The Casino: Epiphone’s Iconic Beatles Guitar
All you need to know about John, Paul and George’s Epi of choice.
Epiphone was often seen as the redheaded stepchild after Gibson acquired the company in 1957. However, one Epi electric guitar has always outgunned its parallel model from the sibling brand, both for popularity and for street cred: the Casino.
Ever since its arrival in the early 1960s, the Epiphone Casino has been hipper and more successful than the Gibson ES-330, which features the same design and construction. Three names easily explain that phenomenon: John, Paul and George.
Paul McCartney was the first Beatle to acquire a Casino, a ’62 model he purchased in late 1964. Soon after, Lennon and Harrison bought Casinos of their own. The three Beatles guitarists used these Epiphone thinlines for a significant proportion of their time in the studio.
Given that just about everything the Fab Four touched turned to gold, it’s not surprising that the Casino dominated Gibson’s ES-330, a popular guitar in its own right, but one that never quite attained the Casino’s iconic status.
Aside from their headstocks, small parallelogram block fretboard inlays and a few particulars regarding appointments and other minor construction details, the Casino and ES-330 are very much alike.
Both are fully hollowbody electric guitars (rather than semi-hollows, like the Gibson ES-335), and feature no solid wood within their bodies, other than the thin parallel braces that support the guitar’s top.
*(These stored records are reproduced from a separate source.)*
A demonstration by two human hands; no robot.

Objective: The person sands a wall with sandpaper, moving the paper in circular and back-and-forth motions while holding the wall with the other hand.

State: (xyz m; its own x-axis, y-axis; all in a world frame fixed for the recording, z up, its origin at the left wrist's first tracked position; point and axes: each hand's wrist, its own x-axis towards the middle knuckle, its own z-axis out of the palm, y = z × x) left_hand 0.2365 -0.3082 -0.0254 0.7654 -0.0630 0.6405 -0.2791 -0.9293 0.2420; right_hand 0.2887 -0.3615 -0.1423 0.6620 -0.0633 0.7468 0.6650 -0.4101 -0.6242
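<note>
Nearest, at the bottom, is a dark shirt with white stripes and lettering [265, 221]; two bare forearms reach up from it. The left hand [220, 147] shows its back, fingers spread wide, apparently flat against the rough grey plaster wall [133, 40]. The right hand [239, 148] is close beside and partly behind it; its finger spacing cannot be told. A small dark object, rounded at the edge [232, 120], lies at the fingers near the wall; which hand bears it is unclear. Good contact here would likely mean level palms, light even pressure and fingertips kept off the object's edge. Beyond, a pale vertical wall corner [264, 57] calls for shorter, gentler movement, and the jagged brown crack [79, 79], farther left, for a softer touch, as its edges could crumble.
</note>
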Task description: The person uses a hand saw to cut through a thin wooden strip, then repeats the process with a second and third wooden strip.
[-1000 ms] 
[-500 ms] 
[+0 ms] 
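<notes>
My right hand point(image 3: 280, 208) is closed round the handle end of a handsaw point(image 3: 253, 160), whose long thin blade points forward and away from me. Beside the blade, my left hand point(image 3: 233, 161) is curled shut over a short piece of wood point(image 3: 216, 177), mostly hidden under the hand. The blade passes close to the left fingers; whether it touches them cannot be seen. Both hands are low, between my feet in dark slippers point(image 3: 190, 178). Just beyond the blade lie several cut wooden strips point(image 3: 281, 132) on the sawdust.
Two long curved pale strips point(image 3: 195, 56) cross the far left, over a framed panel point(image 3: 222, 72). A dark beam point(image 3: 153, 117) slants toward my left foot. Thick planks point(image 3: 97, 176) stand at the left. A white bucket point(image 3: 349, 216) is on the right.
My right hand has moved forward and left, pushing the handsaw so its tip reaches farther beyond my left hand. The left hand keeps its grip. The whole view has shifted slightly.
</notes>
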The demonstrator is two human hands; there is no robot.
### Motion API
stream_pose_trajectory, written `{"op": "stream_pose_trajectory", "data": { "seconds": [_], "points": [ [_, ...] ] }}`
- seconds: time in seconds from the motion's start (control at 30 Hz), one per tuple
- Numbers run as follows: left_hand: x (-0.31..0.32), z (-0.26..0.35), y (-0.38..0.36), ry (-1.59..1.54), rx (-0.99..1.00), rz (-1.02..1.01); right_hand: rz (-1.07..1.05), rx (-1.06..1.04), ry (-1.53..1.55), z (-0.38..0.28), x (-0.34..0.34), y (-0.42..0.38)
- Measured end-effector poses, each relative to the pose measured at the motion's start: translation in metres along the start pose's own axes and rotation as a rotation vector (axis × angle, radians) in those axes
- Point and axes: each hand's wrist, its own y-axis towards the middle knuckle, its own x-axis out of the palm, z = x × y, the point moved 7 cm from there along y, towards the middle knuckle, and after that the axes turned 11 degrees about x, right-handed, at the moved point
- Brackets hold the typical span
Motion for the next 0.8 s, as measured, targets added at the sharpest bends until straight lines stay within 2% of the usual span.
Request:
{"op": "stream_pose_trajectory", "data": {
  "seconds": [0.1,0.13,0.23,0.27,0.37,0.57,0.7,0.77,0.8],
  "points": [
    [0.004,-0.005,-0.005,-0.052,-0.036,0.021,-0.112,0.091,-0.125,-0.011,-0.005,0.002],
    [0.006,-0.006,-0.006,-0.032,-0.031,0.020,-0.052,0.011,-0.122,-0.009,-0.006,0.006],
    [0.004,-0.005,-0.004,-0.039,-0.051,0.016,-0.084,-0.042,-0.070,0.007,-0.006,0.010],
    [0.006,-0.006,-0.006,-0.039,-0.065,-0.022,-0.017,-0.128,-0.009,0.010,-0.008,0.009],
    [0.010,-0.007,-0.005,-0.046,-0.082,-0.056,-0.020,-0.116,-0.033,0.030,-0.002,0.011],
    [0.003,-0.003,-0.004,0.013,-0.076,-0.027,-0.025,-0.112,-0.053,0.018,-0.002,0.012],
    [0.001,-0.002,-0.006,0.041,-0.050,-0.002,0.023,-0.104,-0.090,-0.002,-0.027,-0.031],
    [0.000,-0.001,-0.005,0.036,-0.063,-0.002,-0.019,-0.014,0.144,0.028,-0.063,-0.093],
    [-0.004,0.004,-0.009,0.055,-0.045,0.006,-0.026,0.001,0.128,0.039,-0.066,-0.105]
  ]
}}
It’s also notable that the Casino/ES-330 had its neck-to-body joint at the 16th fret, rather than further toward the end of the fingerboard, as on the Gibson ES-335.
This construction, with laminated maple top, back and sides, makes for a lively instrument with much of the bite and attack of a semi-acoustic electric, and some of the warmth and depth of a bigger archtop jazz-box.
This resonant acoustic foundation is complemented by a pair of P-90 single-coil pickups, with their archetypal thick, rich, yet slightly gnarly and biting sound. A good Casino delivers plenty of sonic complexity and can segue seamlessly from sweet pop to throaty jazz (Grant Green used an ES-330 for much of his seminal work) to raw rock and roll.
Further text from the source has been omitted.